Benjamin Franklin Papers

From Benjamin Franklin to Thomas Cushing, 28 January 1775

To Thomas Cushing

AL (draft): American Philosophical Society

London, Jan. 28. 1775


I have been favour’d with yours of Sept. 24. and Oct. 26. from Philada. Nov. 14. and Dec. 5. from Boston, and thank you for the Information communicated.

It gives my Mind some Ease to learn that such good Care is taken both by the General and the Town to prevent Mischief.10 I hope that Care will continue and be effectual. And that People will be persuaded to wait with Patience the Event of the Application of the Congress to the King, and the subsequent Result of the ensuing Congress thereupon.1

Lord Chatham mov’d last Week in the House of Lords that an Address be presented to his Majesty humbly beseeching him to withdraw the Troops from Boston as a Step towards opening the Way to Conciliatory Measures, &c. But after a long and warm Debate, the Motion was rejected by a Majority of 77 to 18, and open Declarations were made by the ministerial Side of the Intention to enforce the late Acts.2 To this End three more Regiments of Foot and one of Dragoons, seven hundred Marines, Six Sloops of War and two Frigates are now under Orders for America.3

Petitions however are thronging into the House from all Quarters, praying that healing Measures may be taken to restore the Commerce.4

The Petition from the Congress was brought into each House among other Papers, by the Ministers, without any particular Recommendation of it [to] Consideration of the House from his Majesty.5

General Gage’s Letters being read in the House of Commons, it appears from one of them, that it had been recommended to him by Lord Dartmouth to disarm some of the Colonies, which he seems to approve if it had been practicable, but says it is not till he is Master of the Country.6

It is impossible to say what Turn the Parliament may take before the Session is over. All depends on the Ministers, who possibly may change their Minds when they find the Merchants and Manufactures universally dissatisfied with their present Conduct: But you cannot rely upon this, and your chief Dependance must be on your own Virtue and Unanimity, which under God, will in time bring you thro’ all Difficulties. I am, with great Respect, Sir, Your most obedient humble Servant

Thos Cushing Esqr

[Note numbering follows the Franklin Papers source.]

10All four of Cushing’s letters have disappeared. That of Nov. 14, soon after his return from the Congress, doubtless carried news of the negotiations between the town and Gage to reduce the likelihood of violence. See Jane Mecom’s letter above, Nov. 3.
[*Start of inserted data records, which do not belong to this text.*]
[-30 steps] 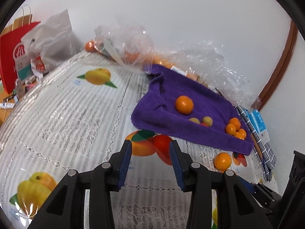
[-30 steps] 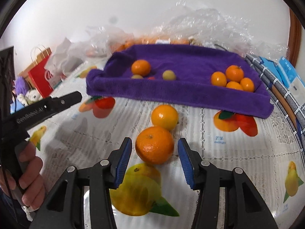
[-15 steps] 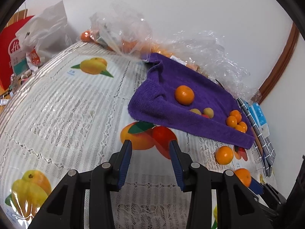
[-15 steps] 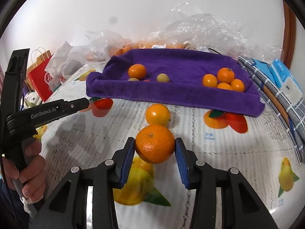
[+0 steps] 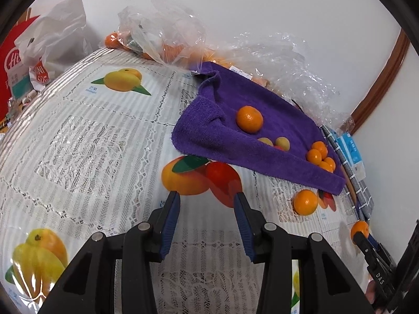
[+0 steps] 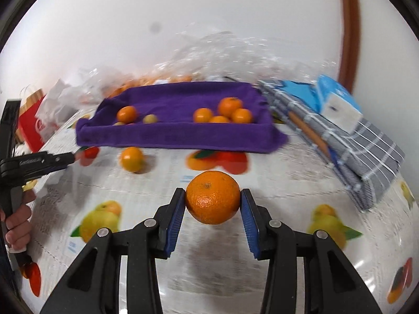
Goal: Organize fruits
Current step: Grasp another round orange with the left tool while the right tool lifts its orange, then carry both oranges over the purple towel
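A purple towel (image 5: 204,128) lies at the back of the fruit-print tablecloth (image 5: 78,141). On it rest a large orange (image 5: 249,119), small yellow-green fruits (image 5: 282,143) and a cluster of small oranges (image 5: 319,155). My right gripper (image 6: 212,192) is shut on an orange (image 6: 212,201), held clear of the cloth in front of the towel (image 6: 178,133). One loose orange (image 6: 131,158) sits on the table near the towel's front edge. My left gripper (image 5: 207,195) hovers over the printed fruit; its jaws are opening with nothing between them.
Crumpled clear plastic bags (image 5: 162,34) with more oranges line the wall behind the towel. A red paper bag (image 5: 13,60) stands at the far left. Folded grey checked cloths (image 6: 353,144) with blue packets (image 6: 332,99) lie right of the towel. A person's hand (image 6: 15,225) holds the left gripper's handle.
My right gripper closed on the nearer orange, lifted it off the table and carried it to the right. The left gripper stayed in place and tilted slightly.
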Demonstrator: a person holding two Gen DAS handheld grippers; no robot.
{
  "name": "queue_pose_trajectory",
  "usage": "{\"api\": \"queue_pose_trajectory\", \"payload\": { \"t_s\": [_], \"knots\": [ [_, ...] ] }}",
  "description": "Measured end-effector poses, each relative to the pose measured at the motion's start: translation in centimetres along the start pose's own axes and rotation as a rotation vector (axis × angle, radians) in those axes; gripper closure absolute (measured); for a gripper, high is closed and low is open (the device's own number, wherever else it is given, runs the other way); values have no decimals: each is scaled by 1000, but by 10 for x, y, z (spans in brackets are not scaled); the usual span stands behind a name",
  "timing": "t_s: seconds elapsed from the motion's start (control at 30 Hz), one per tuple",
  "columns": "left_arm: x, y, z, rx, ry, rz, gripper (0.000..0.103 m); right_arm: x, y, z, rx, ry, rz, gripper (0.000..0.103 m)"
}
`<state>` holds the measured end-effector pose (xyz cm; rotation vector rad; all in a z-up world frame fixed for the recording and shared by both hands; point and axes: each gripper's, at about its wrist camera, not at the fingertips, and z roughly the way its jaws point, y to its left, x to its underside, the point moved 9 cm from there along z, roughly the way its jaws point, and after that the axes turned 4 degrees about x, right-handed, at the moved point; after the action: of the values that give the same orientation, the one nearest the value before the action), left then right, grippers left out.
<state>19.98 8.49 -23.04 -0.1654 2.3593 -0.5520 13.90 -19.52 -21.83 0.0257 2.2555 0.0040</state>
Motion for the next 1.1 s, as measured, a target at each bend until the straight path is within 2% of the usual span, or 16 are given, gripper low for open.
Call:
{"api": "queue_pose_trajectory", "payload": {
  "t_s": [0.07,0.17,0.33,0.43,0.6,0.77,0.8,0.83,0.97,1.1],
  "knots": [
    [3,-5,1,-19,11,29,62,0,-17,-2,27,-9,17,61],
    [14,-28,4,-31,49,126,61,1,-39,-2,52,-12,42,61],
    [31,-82,28,-40,114,331,57,5,-61,4,17,19,140,61],
    [39,-114,43,2,153,397,56,5,-63,3,0,13,157,61],
    [34,-131,62,-78,130,426,49,6,-60,6,-10,29,143,61],
    [29,-143,77,-129,131,458,49,7,-58,8,-32,38,144,61],
    [30,-145,78,-137,132,472,58,8,-57,9,-34,44,144,61],
    [30,-148,77,-129,128,481,70,8,-57,10,-38,47,144,61],
    [30,-150,74,-85,128,451,70,8,-55,10,-45,45,139,61],
    [27,-143,69,6,123,358,69,9,-55,11,-47,52,139,61]
  ]
}}
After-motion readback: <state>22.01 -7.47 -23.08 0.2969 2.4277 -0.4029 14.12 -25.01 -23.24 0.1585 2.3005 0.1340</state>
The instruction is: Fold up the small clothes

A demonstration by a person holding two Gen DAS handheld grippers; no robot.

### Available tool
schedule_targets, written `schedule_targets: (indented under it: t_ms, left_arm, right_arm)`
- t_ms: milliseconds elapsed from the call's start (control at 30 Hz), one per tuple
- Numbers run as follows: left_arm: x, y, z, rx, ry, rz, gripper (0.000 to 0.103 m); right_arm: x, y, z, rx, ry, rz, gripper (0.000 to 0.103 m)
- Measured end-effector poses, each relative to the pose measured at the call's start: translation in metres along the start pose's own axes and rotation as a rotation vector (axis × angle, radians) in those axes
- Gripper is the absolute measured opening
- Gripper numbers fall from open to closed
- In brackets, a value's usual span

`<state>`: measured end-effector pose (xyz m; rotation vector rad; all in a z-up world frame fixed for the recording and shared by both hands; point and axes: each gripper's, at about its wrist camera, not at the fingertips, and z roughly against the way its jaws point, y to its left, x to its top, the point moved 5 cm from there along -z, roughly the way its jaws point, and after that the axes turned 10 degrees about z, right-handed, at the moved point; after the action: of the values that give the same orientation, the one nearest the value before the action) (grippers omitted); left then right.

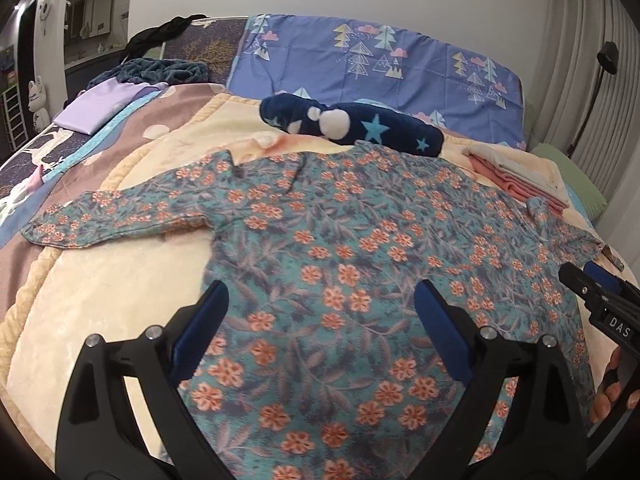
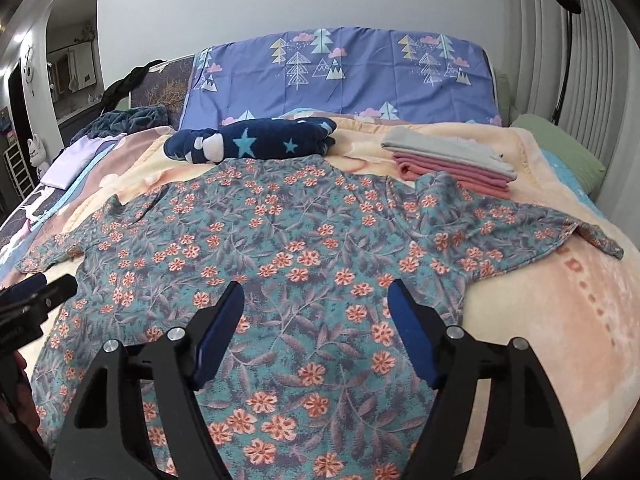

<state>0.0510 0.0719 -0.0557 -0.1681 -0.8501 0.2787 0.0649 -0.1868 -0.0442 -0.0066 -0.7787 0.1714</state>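
The letters "DAS" are read on a small label on the right gripper [image 1: 592, 284] where it enters the left wrist view. A floral garment [image 1: 332, 264] is laid flat on a cream blanket [image 1: 100, 304] on the bed, teal with orange blossoms and grey leaves, both sleeves spread outward and the right sleeve rumpled at its cuff. The left gripper [image 1: 320, 320] is held above the lower body of the garment, jaws spread wide, nothing grasped. The right gripper is likewise seen released in its own view, with fabric visible between the blue pads [image 2: 412, 328]. Beyond the collar, a navy star-print bundle [image 2: 256, 140] is touched by the garment's top edge. A stack of 2 folded colours, pink and grey [image 2: 448, 160], is found near the right sleeve. A tree-patterned blue pillow [image 2: 340, 76] is propped at the headboard.
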Motion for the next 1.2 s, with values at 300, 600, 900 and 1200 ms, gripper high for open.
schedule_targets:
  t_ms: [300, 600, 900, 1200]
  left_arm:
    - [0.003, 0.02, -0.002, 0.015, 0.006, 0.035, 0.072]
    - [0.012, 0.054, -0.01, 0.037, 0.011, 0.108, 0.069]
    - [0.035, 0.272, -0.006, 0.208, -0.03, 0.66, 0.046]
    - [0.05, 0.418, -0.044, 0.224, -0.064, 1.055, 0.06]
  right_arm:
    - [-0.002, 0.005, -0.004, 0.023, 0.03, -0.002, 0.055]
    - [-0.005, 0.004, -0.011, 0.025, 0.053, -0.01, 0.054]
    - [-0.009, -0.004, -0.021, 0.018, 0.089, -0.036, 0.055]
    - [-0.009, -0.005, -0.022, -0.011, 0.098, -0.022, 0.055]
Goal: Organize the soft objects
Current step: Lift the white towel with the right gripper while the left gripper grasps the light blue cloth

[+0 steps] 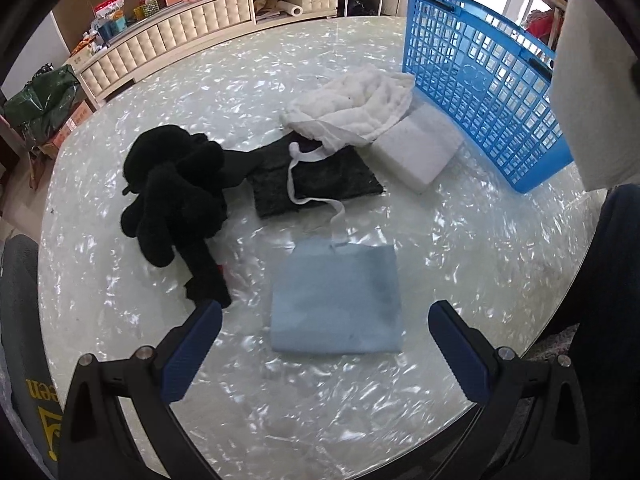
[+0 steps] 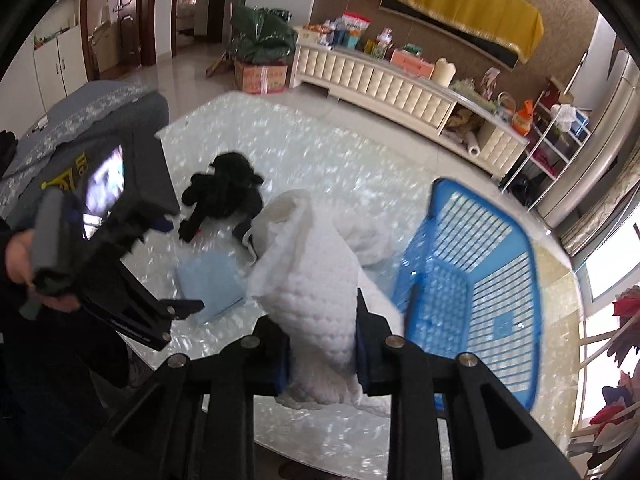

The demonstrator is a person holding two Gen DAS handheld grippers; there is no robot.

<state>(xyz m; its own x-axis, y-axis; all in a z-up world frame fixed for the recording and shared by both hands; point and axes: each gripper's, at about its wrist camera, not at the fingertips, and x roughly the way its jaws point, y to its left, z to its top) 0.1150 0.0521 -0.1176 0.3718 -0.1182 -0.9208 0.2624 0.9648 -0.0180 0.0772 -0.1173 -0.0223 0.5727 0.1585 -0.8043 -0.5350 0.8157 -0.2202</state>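
Beside the blue basket (image 2: 472, 280), right tool (image 2: 322, 354) clamps the white quilted cloth (image 2: 320, 300), lifted off the table (image 2: 320, 432).
Left tool (image 1: 325, 344) gapes wide above light blue cloth (image 1: 336, 300); black plush toy (image 1: 176, 192) nearby.

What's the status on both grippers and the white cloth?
Left gripper open over blue cloth. Right gripper shut on white cloth, lifted beside blue basket. Nothing blocking.

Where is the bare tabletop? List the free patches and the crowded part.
Free: the table between the open left gripper and the blue cloth; the far side toward the cabinet; the strip right of the cloth, before the basket. Crowded: the middle, where black toy, dark pad, white cloth and sponge cluster.
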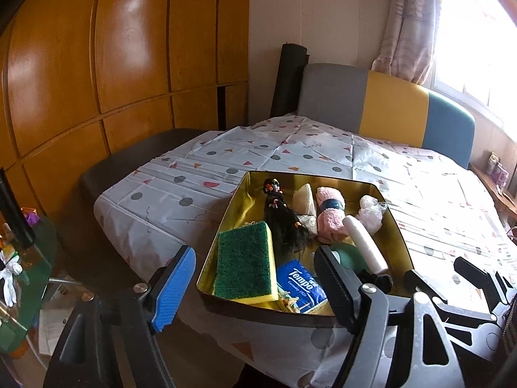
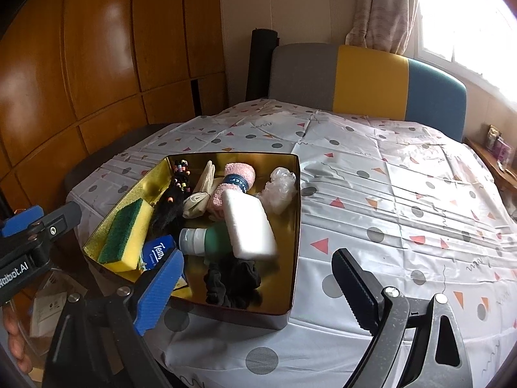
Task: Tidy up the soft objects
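A gold tin [image 1: 226, 213] [image 2: 295, 220] stands on the patterned tablecloth. Inside lie a green-and-yellow sponge [image 1: 244, 258] [image 2: 124, 236], a blue tissue pack [image 1: 302, 281] [image 2: 158, 250], beaded black hair [image 1: 284, 223] [image 2: 169, 207], a pink sock roll [image 1: 328, 216] [image 2: 236, 177], a white foam block [image 1: 365, 245] [image 2: 248, 229], a green bottle [image 2: 206, 241] and a black scrunchie [image 2: 232, 281]. My left gripper [image 1: 255, 258] hovers open over the tin's near left end, holding nothing. Over the near right corner my right gripper [image 2: 258, 258] is open and empty too.
Beige cloth [image 2: 197, 205] and crumpled plastic [image 2: 279, 190] also lie in the tin. Bare tablecloth [image 2: 404, 210] spreads to the tin's right. A grey, yellow and blue chair back [image 2: 368, 80] stands behind the table, wooden cabinets [image 1: 129, 48] to the left. A hand [image 2: 14, 339] shows low left.
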Tool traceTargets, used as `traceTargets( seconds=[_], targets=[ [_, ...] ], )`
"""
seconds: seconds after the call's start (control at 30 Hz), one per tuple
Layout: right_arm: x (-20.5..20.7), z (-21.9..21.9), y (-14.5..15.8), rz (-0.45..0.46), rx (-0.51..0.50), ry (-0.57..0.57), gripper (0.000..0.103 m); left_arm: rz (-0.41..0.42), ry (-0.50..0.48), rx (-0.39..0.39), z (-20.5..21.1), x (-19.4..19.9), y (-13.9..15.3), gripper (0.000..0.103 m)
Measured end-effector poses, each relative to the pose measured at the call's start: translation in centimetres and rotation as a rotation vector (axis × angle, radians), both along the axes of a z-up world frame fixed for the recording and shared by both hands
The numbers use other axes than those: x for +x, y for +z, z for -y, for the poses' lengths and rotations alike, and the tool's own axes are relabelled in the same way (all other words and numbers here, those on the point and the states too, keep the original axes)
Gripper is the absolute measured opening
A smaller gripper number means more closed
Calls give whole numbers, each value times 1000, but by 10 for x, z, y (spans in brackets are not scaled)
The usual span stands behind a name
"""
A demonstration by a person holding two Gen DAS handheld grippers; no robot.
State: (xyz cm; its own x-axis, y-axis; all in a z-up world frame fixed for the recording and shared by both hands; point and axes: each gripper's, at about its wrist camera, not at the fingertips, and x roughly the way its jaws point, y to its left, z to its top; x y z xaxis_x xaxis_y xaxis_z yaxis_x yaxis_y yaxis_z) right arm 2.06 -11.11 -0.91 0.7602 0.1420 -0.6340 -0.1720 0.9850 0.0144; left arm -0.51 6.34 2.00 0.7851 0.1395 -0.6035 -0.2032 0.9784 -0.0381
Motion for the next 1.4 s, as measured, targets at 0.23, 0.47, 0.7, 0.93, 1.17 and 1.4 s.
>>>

1The Congress, as mentioned in the headnote above, Oct. 26, had called for another in May, 1775, unless colonial grievances had by then been redressed. BF assumes that redress will be insufficient to prevent the meeting.

2See the note on Stanhope to BF above, Jan. 21, 1775.

3Out of discussion at three Cabinet meetings, on Jan. 13, 16, and 21, came this decision to send the troops and marines. On the 27th they were ordered to embark immediately from Ireland, and Gage was promised drafts to bring to full strength the regiments he already had. The embarkation was delayed, however, until March. On Jan. 28 the Admiralty informed Boston that six sloops were being fitted out to join the squadron there. Donoughue, British Politics, pp. 221–4; Carter, ed., Gage Correspondence, II, 180, 184; William B. Clark, ed., Naval Documents of the American Revolution (7 vols. to date, Washington, D.C., 1964—), I, 391. On Feb. 2 the Public Advertiser and London Chron. carried identical announcements that seven sloops, two frigates, and four schooners had been ordered into commission to help enforce the Navigation Acts in America.

4For the London petition see Barclay to BF above, Jan. 12, 1775. It was presented to the House of Commons on the 23rd and deferred for consideration in a committee of the whole; the American papers mentioned in the next paragraph were considered separately. On the 26th a second petition from the same group of merchants protested this separation. Commons Jours., XXXV (1774–76), 71–2, 80; Cobbett, Parliamentary History, XVIII (1774–77), 168–79, 184–93. The second petition was tabled. The first, along with many others of the same tenor from seaports and manufacturing towns, received desultory consideration thereafter in what Burke called the committee “for burying petitions” (ibid., col. 177); but after hearings on March 20 no further action was taken. Commons Jours., XXXV (1774–76), 72–5, 77, 80–3, 86, 90–2, 108, 123, 139, 171, 197, 200, 202, 208–9; Gipson, British Empire, XII, 288–94.

5See BF to Thomson below, Feb. 5.

6The key sentence is quoted in the circular letter to the speakers below, Feb. 5.